Carla had no preference for a boy or a girl, the first time around. And when her son was born, she was “mad about him”, she explains.
She decided to find out her second baby’s gender so that she could work out the logistics, such as sharing a room and passing on baby clothes. And to share the news with her son.
“We’d always planned for two kids, if we were lucky enough,” Carla says. “I guess when I found out, [the baby was another boy] rather than immediately celebrate him, I was hit with the realisation that, ‘that’s it now, I’m never going to have a little girl’. My own reaction took me by surprise – I’m not a very girly-girl, I was never one of those girls that called her mum their best friend, but I felt a very sudden and unexpected sense of loss.
“I went and sat in the cafe in the Coombe, crying. It took just a couple of concerned looks for me to cop on. A pregnant woman crying in hospital cafe suggests bad news, and I definitely had not had bad news. I was always super happy with my pair of lads, but the contrast of the noise and the physicality of them compared to little girls I’d seen happily out shopping, or sitting still in a cafe was quite something. But that’s personality as much as anything isn’t it?”
Carla’s husband had always wanted a girl, but not to the degree that it upset him when he found out they were expecting a second boy. “He understood where I was coming from and that it was probably a temporary feeling for me.”

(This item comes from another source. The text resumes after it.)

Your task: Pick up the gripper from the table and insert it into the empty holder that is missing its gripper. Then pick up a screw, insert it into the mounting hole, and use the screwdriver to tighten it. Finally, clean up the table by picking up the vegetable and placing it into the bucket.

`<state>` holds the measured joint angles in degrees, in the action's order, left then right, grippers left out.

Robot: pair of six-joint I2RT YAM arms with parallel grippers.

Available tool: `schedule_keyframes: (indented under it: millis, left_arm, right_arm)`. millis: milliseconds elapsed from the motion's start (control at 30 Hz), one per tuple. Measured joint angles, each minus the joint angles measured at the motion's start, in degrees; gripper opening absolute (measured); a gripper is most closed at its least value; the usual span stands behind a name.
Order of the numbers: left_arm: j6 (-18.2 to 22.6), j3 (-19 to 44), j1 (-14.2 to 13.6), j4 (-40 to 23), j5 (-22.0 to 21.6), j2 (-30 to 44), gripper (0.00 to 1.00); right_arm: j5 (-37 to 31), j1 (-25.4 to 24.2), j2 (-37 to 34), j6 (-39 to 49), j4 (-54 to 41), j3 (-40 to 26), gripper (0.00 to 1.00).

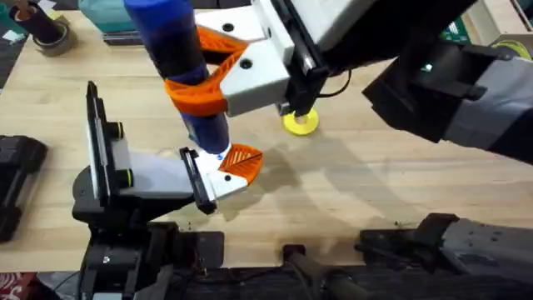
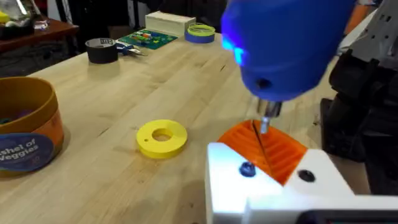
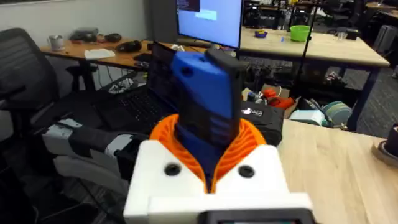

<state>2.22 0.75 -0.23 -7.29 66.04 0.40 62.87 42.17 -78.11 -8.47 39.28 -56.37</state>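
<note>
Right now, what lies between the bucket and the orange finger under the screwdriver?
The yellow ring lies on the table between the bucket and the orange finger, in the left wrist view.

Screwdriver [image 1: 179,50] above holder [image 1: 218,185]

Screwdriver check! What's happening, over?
Right pincer shut on screwdriver. Tip on orange gripper at left pincer. Yellow ring nearby, not blocking.

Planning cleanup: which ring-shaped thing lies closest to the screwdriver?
The yellow ring, lying beside the screwdriver; the black tape roll and the blue tape roll sit far back.
</note>
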Motion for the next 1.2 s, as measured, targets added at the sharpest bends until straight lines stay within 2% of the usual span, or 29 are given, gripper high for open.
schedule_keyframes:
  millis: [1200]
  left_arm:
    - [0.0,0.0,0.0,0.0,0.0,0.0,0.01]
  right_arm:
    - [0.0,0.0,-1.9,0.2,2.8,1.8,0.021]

A few years later, the couple decided to try for another baby. By this stage, she was used to having boys and “any yearning for the little gal pal was firmly put to bed”, she says. Carla presumed she would have another son, so when she found out she was expecting a daughter, she worried that she “wouldn’t know what to do with her”.

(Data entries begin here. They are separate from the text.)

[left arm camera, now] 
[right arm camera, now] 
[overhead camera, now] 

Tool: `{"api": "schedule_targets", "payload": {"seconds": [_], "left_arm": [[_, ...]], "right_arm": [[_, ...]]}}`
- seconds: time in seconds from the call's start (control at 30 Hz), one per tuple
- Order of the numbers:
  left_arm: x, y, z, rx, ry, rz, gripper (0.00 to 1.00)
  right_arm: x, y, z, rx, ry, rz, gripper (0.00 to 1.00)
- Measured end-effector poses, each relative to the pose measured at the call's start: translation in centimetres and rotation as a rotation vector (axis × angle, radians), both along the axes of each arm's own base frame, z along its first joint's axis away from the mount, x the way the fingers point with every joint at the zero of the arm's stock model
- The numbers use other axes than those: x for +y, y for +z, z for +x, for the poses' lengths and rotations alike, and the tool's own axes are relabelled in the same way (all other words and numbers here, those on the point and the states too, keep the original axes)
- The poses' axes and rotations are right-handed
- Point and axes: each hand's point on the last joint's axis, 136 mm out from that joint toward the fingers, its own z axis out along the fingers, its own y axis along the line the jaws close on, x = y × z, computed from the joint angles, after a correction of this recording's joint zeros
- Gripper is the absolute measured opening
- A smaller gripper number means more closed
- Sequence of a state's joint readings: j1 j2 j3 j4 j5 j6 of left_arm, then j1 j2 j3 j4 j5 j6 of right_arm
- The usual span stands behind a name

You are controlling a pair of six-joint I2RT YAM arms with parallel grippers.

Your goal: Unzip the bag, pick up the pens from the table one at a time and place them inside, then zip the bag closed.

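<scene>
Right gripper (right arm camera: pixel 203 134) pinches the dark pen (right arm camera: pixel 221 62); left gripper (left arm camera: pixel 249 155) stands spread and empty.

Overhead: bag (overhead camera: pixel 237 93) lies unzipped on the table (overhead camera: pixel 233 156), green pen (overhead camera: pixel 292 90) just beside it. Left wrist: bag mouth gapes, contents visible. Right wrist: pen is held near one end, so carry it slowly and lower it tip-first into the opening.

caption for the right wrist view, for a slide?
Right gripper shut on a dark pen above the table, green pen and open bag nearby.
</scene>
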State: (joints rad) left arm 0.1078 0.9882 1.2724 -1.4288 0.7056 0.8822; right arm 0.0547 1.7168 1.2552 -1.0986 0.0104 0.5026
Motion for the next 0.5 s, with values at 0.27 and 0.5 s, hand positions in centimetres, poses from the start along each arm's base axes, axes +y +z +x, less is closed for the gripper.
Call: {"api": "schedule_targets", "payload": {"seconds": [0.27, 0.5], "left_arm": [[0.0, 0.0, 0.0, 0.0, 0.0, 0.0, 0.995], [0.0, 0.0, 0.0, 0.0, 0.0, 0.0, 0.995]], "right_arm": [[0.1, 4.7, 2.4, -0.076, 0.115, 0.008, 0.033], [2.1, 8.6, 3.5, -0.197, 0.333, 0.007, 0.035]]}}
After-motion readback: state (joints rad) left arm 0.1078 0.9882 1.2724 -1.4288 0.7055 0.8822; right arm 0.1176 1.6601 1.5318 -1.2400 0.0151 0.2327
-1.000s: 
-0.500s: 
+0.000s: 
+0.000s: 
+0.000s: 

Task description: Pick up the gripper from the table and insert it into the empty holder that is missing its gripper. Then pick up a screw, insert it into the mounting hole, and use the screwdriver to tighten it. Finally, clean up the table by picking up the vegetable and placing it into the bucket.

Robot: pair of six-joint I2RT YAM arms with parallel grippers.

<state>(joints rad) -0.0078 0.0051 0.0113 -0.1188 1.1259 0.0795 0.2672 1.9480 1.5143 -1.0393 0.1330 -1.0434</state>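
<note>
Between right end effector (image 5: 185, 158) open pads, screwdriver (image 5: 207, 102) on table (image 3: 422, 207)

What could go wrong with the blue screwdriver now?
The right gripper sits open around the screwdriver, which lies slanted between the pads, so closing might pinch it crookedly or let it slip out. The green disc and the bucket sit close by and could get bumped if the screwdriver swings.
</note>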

Her husband didn’t mind what the sex of the baby was beforehand, but Carla says “in the end he was more excited for the idea of a girl than I was”. They’ve since discovered their daughter is “a mucky, loud kid” like her brothers.
Gender disappointment is a real thing, Dr Colman Noctor, child and adolescent psychotherapist, explains. “I think all parents have an imagined future for their children and families and there is a sense of loss when this doesn’t materialise. They may feel ashamed of these feelings as often the child is healthy and there are many people who cannot have children or parents who would give anything for their child to be healthy. But, undoubtedly, especially in families where there is only one gender, for example a parent of three boys, the parent might really long for a girl.”
Dr Noctor doesn’t believe people should feel guilt for this. “Guilt is of no benefit to you. You had some hopes which didn’t materialise. It’s an understandable disappointment. You are not disappointed in the child that has arrived, and you need to understand it’s nothing personal against them, and they shouldn’t bear any consequences for not being the hoped-for gender.
“Like any disappointment, you need to allow yourself to feel it, but then acknowledge what you have – hopefully a happy, healthy child – and remind yourself of that and make the most of that reality.”